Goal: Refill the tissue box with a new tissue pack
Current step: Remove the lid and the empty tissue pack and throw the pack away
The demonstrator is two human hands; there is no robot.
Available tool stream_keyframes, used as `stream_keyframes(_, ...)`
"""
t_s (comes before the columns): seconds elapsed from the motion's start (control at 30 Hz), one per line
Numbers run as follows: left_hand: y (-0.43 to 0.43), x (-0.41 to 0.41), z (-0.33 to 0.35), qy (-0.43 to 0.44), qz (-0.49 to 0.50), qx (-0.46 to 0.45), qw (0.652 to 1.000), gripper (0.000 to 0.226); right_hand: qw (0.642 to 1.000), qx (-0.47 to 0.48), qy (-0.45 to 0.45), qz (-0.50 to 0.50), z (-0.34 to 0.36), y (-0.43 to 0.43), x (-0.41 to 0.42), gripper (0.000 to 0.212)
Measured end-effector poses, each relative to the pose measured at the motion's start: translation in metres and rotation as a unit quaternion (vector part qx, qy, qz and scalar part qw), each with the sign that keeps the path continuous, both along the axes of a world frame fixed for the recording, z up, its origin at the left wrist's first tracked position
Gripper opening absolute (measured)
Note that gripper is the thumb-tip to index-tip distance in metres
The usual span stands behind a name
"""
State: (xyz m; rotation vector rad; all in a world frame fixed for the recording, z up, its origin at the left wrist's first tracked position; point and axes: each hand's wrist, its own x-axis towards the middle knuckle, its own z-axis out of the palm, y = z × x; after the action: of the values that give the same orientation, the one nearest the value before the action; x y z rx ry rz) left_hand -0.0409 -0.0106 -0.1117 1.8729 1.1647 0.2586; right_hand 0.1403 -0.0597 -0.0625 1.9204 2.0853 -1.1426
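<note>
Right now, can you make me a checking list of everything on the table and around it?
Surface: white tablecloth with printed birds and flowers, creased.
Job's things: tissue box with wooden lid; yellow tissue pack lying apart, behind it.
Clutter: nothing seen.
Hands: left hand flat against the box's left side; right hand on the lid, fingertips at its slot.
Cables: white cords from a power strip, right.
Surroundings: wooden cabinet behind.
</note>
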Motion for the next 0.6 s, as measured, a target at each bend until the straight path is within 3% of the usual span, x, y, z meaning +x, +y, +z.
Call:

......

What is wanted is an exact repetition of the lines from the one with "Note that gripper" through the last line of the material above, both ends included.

• Answer space
Note that gripper is the thumb-tip to index-tip distance in metres
The usual span stands behind a name
"""
State: (xyz m; rotation vector rad; all in a world frame fixed for the recording, z up, its origin at the left wrist's first tracked position; point and axes: each hand's wrist, its own x-axis towards the middle knuckle, its own z-axis out of the palm, y = z × x; after the action: of the values that give the same orientation, the one nearest the value before the action; x y z rx ry rz) left_hand -0.0409 -0.0106 -0.1117 1.8729 1.1647 0.2586; right_hand 0.1403 -0.0597 -0.0625 1.9204 2.0853 -1.1426
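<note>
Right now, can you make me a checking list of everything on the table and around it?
Surface: white tablecloth with printed birds and flowers, creased.
Job's things: tissue box with wooden lid; yellow tissue pack lying apart, behind it.
Clutter: nothing seen.
Hands: left hand flat against the box's left side; right hand on the lid, fingertips at its slot.
Cables: white cords from a power strip, right.
Surroundings: wooden cabinet behind.
</note>
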Motion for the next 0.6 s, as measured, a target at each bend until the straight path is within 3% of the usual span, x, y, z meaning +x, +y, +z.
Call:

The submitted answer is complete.